TASK ITEM - With the pictures left out, repeat every entry that follows exactly.

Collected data

========

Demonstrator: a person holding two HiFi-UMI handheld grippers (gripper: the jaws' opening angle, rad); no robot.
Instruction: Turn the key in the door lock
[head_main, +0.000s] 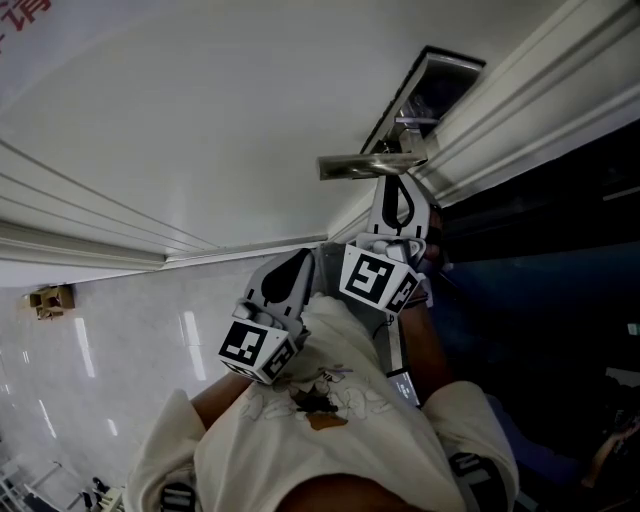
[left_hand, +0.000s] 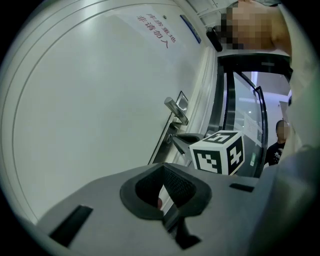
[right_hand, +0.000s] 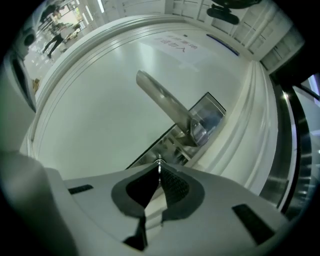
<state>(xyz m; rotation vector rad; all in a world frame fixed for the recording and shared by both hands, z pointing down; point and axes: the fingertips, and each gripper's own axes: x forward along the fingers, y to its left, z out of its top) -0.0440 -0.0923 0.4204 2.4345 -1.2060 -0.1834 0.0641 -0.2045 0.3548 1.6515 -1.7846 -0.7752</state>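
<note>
The white door (head_main: 230, 120) carries a metal lever handle (head_main: 370, 165) on a steel lock plate (head_main: 425, 90). Just under the handle, my right gripper (head_main: 397, 185) reaches level to the lock. In the right gripper view its jaws (right_hand: 159, 167) are shut on a thin metal key (right_hand: 159, 161), whose tip sits in the lock plate (right_hand: 172, 145) below the handle (right_hand: 165, 102). My left gripper (head_main: 306, 256) hangs back from the door, shut and holding nothing (left_hand: 162, 169). From the left gripper view I see the right gripper's marker cube (left_hand: 220, 152) by the lock.
Raised door-frame mouldings (head_main: 520, 110) run along the door's edge, with a dark opening (head_main: 540, 280) beyond them. Pale tiled floor (head_main: 90, 360) lies below, with a small brown object (head_main: 50, 298) on it. A notice with red print (left_hand: 160, 30) is on the door.
</note>
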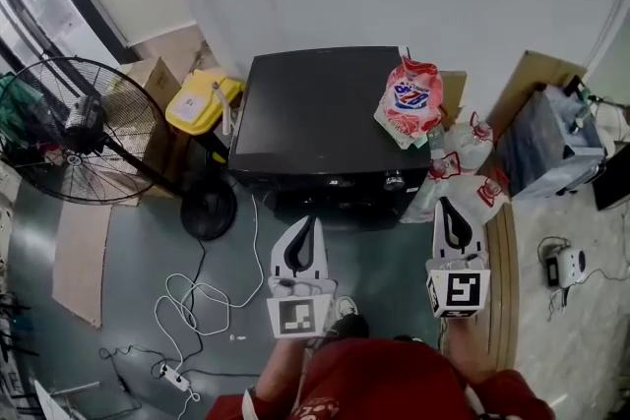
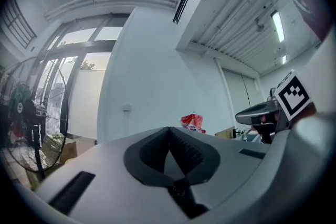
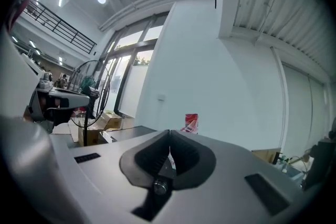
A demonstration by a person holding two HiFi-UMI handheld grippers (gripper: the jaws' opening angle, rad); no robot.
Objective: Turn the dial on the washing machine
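Note:
The black washing machine (image 1: pixel 320 108) stands against the far wall, seen from above. Its small round dial (image 1: pixel 394 180) sits on the front panel near the right end. My left gripper (image 1: pixel 313 223) hovers in front of the machine's middle, shut with nothing between its jaws. My right gripper (image 1: pixel 449 206) hangs to the right of the front panel, a short way from the dial, shut and empty. In the left gripper view my left gripper (image 2: pixel 169 129) points upward at the wall, pads pressed together. In the right gripper view my right gripper (image 3: pixel 169 135) does the same.
A red and white bag (image 1: pixel 411 98) lies on the machine's right rear corner. More bags (image 1: pixel 465 162) pile at its right side. A standing fan (image 1: pixel 79 128) and a yellow container (image 1: pixel 202 101) are on the left. White cables (image 1: pixel 197 300) trail over the floor.

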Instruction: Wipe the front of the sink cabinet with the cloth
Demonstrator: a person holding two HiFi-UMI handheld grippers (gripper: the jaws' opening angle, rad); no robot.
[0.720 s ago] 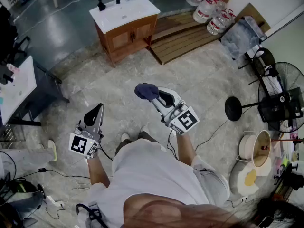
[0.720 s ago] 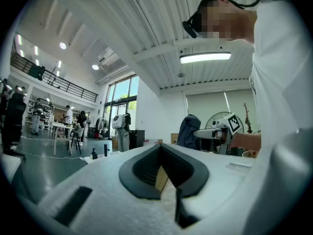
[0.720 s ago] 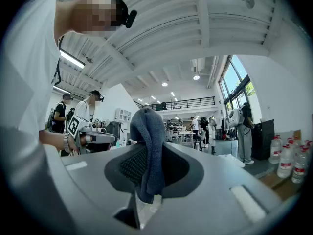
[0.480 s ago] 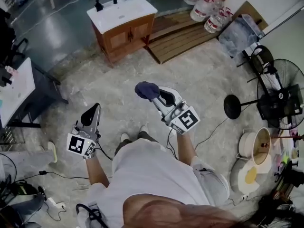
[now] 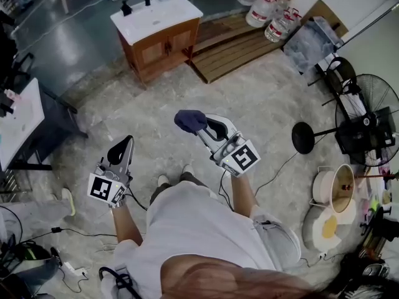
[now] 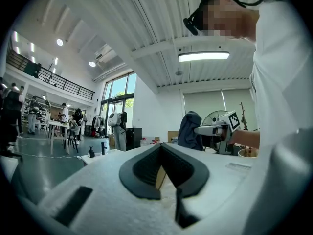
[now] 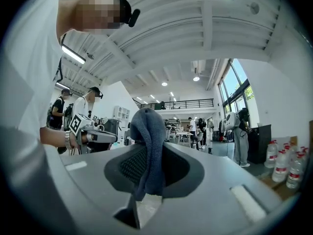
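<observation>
The sink cabinet (image 5: pixel 163 39) is brown wood with two doors and a white basin top (image 5: pixel 156 16); it stands far ahead at the top of the head view. My right gripper (image 5: pixel 198 124) is shut on a dark blue cloth (image 5: pixel 190 120), held at mid-height well short of the cabinet. In the right gripper view the cloth (image 7: pixel 149 146) hangs bunched between the jaws. My left gripper (image 5: pixel 120 149) is lower left, its jaws together with nothing between them. In the left gripper view the jaws (image 6: pixel 164 166) meet, with the cloth (image 6: pixel 190 130) off to the right.
A wooden pallet (image 5: pixel 234 45) lies right of the cabinet, with water bottles (image 5: pixel 268 8) behind it. A standing fan (image 5: pixel 368 120) and its round base (image 5: pixel 303 137) are at the right. A dark-framed table (image 5: pixel 19 120) is at the left. Cables trail on the stone floor (image 5: pixel 149 104).
The view has shifted slightly; the cabinet sits a little higher and further left in the head view. Both grippers keep their hold and pose.
</observation>
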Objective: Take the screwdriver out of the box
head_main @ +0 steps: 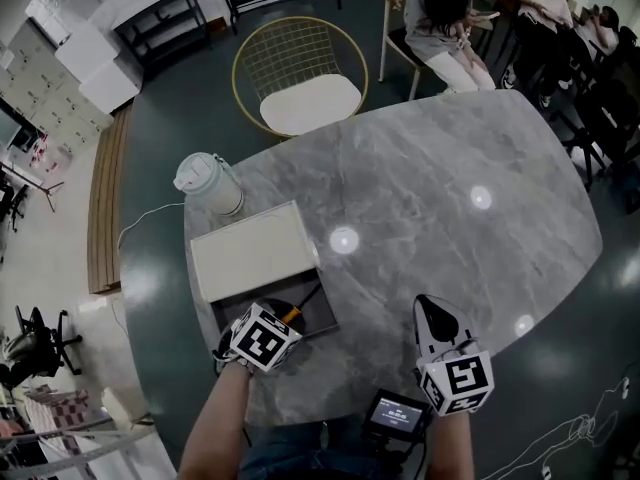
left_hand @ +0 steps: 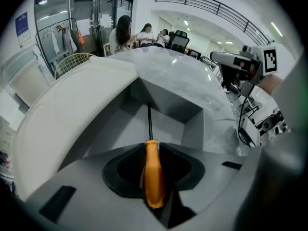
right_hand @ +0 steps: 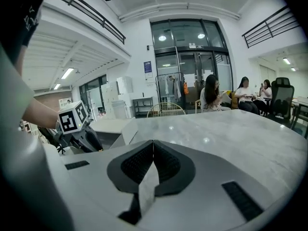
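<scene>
At the left of the grey marble table [head_main: 430, 188] stands a white jug [head_main: 208, 183]. Just beside it lies the box [head_main: 222, 318], a dark grey tray with its white lid [head_main: 255, 251] folded open on the far side.

The left gripper [head_main: 280, 323] points steeply down into the near part of the tray. The screwdriver [left_hand: 153, 177] lies inside the box, its orange handle toward the person and its thin dark shaft running along the tray floor toward the far wall. In the left gripper view the handle sits squarely between the two black fingers [left_hand: 127, 170], which stand at a narrow gap, one pad against each side of the handle. The handle's rounded end reaches back past the pads toward the gripper's body, and the shaft sticks out beyond the fingertips. From the head view only a little orange and part of the shaft show past the gripper's marker cube.

Near the table's front edge, between the two arms, sits a small device with a lit screen [head_main: 397, 415].

The right gripper [head_main: 432, 310] is over the table, well apart from the box on its right. Its fingers [right_hand: 137, 165] are pressed together with nothing between them.

Beyond the table are a wire chair [head_main: 300, 78] and seated people [head_main: 440, 18].
</scene>
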Demonstrator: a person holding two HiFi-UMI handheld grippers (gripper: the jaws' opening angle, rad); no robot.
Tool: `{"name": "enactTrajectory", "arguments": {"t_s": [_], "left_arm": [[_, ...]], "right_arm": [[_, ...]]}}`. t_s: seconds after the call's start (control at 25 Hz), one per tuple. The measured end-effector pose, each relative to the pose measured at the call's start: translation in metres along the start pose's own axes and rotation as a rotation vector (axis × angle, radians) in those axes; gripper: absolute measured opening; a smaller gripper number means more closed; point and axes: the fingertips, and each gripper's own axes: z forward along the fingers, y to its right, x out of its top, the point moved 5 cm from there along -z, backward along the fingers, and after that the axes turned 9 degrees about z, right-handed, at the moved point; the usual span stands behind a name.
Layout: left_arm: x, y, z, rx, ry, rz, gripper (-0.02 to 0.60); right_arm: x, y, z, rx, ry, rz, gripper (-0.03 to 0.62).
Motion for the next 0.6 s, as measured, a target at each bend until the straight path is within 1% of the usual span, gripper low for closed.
{"name": "enactTrajectory", "arguments": {"t_s": [0.2,0.36,0.6], "left_arm": [[0.001,0.0,0.0,-0.007,-0.038,-0.024,0.087],[0.002,0.001,-0.008,0.006,-0.069,0.007,0.08],[0.01,0.001,-0.023,0.034,-0.029,-0.002,0.078]], "right_arm": [[-0.003,0.012,-0.004,-0.017,0.004,0.035,0.025],[0.003,0.016,-0.005,-0.012,0.019,0.047,0.025],[0.024,0.027,-0.004,-0.003,0.057,0.03,0.025]]}}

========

OUTPUT FOR THIS TASK -
Demonstrator: a person holding two HiFi-UMI handheld grippers (gripper: the jaws' opening angle, rad); no robot.
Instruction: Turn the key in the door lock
[head_main, +0.000s] 
[left_hand, +0.000s] 
[right_hand, +0.000s] 
<state>(xyz m; rotation vector rad; all in a world frame fixed for the recording and shared by both hands, z pointing down; point and axes: the fingertips, and each gripper's own axes: x forward along the fingers, y to its left, z out of its top) -0.0440 -0.0923 0.4204 2.4345 -1.2060 -0.1834 0.0641 -0.2045 0.3548 1.6515 -1.7846 -0.7752</state>
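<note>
The white door (head_main: 230, 120) carries a metal lever handle (head_main: 370, 165) on a steel lock plate (head_main: 425, 90). Just under the handle, my right gripper (head_main: 397, 185) reaches level to the lock. In the right gripper view its jaws (right_hand: 159, 167) are shut on a thin metal key (right_hand: 159, 161), whose tip sits in the lock plate (right_hand: 172, 145) below the handle (right_hand: 165, 102). My left gripper (head_main: 306, 256) hangs back from the door, shut and holding nothing (left_hand: 162, 169). From the left gripper view I see the right gripper's marker cube (left_hand: 220, 152) by the lock.
Raised door-frame mouldings (head_main: 520, 110) run along the door's edge, with a dark opening (head_main: 540, 280) beyond them. Pale tiled floor (head_main: 90, 360) lies below, with a small brown object (head_main: 50, 298) on it. A notice with red print (left_hand: 160, 30) is on the door.
</note>
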A demonstration by a person holding two HiFi-UMI handheld grippers (gripper: the jaws' opening angle, rad); no robot.
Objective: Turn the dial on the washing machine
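Note:
The black washing machine (image 1: pixel 320 108) stands against the far wall, seen from above. Its small round dial (image 1: pixel 394 180) sits on the front panel near the right end. My left gripper (image 1: pixel 313 223) hovers in front of the machine's middle, shut with nothing between its jaws. My right gripper (image 1: pixel 449 206) hangs to the right of the front panel, a short way from the dial, shut and empty. In the left gripper view my left gripper (image 2: pixel 169 129) points upward at the wall, pads pressed together. In the right gripper view my right gripper (image 3: pixel 169 135) does the same.
A red and white bag (image 1: pixel 411 98) lies on the machine's right rear corner. More bags (image 1: pixel 465 162) pile at its right side. A standing fan (image 1: pixel 79 128) and a yellow container (image 1: pixel 202 101) are on the left. White cables (image 1: pixel 197 300) trail over the floor.
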
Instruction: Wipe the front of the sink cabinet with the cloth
Demonstrator: a person holding two HiFi-UMI handheld grippers (gripper: the jaws' opening angle, rad); no robot.
[0.720 s ago] 
[0.720 s ago] 
[0.720 s ago] 
[0.480 s ago] 
[now] 
[now] 
[now] 
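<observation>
The sink cabinet (image 5: pixel 163 39) is brown wood with two doors and a white basin top (image 5: pixel 156 16); it stands far ahead at the top of the head view. My right gripper (image 5: pixel 198 124) is shut on a dark blue cloth (image 5: pixel 190 120), held at mid-height well short of the cabinet. In the right gripper view the cloth (image 7: pixel 149 146) hangs bunched between the jaws. My left gripper (image 5: pixel 120 149) is lower left, its jaws together with nothing between them. In the left gripper view the jaws (image 6: pixel 164 166) meet, with the cloth (image 6: pixel 190 130) off to the right.
A wooden pallet (image 5: pixel 234 45) lies right of the cabinet, with water bottles (image 5: pixel 268 8) behind it. A standing fan (image 5: pixel 368 120) and its round base (image 5: pixel 303 137) are at the right. A dark-framed table (image 5: pixel 19 120) is at the left. Cables trail on the stone floor (image 5: pixel 149 104).
The view has shifted slightly; the cabinet sits a little higher and further left in the head view. Both grippers keep their hold and pose.
</observation>
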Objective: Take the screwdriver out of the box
head_main @ +0 steps: 
left_hand @ +0 steps: 
right_hand @ +0 steps: 
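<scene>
At the left of the grey marble table [head_main: 430, 188] stands a white jug [head_main: 208, 183]. Just beside it lies the box [head_main: 222, 318], a dark grey tray with its white lid [head_main: 255, 251] folded open on the far side.

The left gripper [head_main: 280, 323] points steeply down into the near part of the tray. The screwdriver [left_hand: 153, 177] lies inside the box, its orange handle toward the person and its thin dark shaft running along the tray floor toward the far wall. In the left gripper view the handle sits squarely between the two black fingers [left_hand: 127, 170], which stand at a narrow gap, one pad against each side of the handle. The handle's rounded end reaches back past the pads toward the gripper's body, and the shaft sticks out beyond the fingertips. From the head view only a little orange and part of the shaft show past the gripper's marker cube.

Near the table's front edge, between the two arms, sits a small device with a lit screen [head_main: 397, 415].

The right gripper [head_main: 432, 310] is over the table, well apart from the box on its right. Its fingers [right_hand: 137, 165] are pressed together with nothing between them.

Beyond the table are a wire chair [head_main: 300, 78] and seated people [head_main: 440, 18].
</scene>
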Demonstrator: a person holding two HiFi-UMI handheld grippers (gripper: the jaws' opening angle, rad); no robot.
Tool: `{"name": "enactTrajectory", "arguments": {"t_s": [_], "left_arm": [[_, ...]], "right_arm": [[_, ...]]}}`. t_s: seconds after the call's start (control at 25 Hz), one per tuple. The measured end-effector pose, each relative to the pose measured at the call's start: translation in metres along the start pose's own axes and rotation as a rotation vector (axis × angle, radians) in those axes; gripper: absolute measured opening; a smaller gripper number means more closed; point and axes: the fingertips, and each gripper's own axes: z forward along the fingers, y to its right, x out of its top, the point moved 5 cm from there along -z, backward along the fingers, and after that the axes turned 9 degrees about z, right-handed, at the moved point; the usual span stands behind a name.
Layout: left_arm: x, y, z, rx, ry, rz, gripper (-0.02 to 0.60); right_arm: x, y, z, rx, ry, rz, gripper (-0.03 to 0.62).
Motion for the next 0.6 s, as measured, a target at each bend until the straight path is within 1% of the usual span, gripper low for closed.
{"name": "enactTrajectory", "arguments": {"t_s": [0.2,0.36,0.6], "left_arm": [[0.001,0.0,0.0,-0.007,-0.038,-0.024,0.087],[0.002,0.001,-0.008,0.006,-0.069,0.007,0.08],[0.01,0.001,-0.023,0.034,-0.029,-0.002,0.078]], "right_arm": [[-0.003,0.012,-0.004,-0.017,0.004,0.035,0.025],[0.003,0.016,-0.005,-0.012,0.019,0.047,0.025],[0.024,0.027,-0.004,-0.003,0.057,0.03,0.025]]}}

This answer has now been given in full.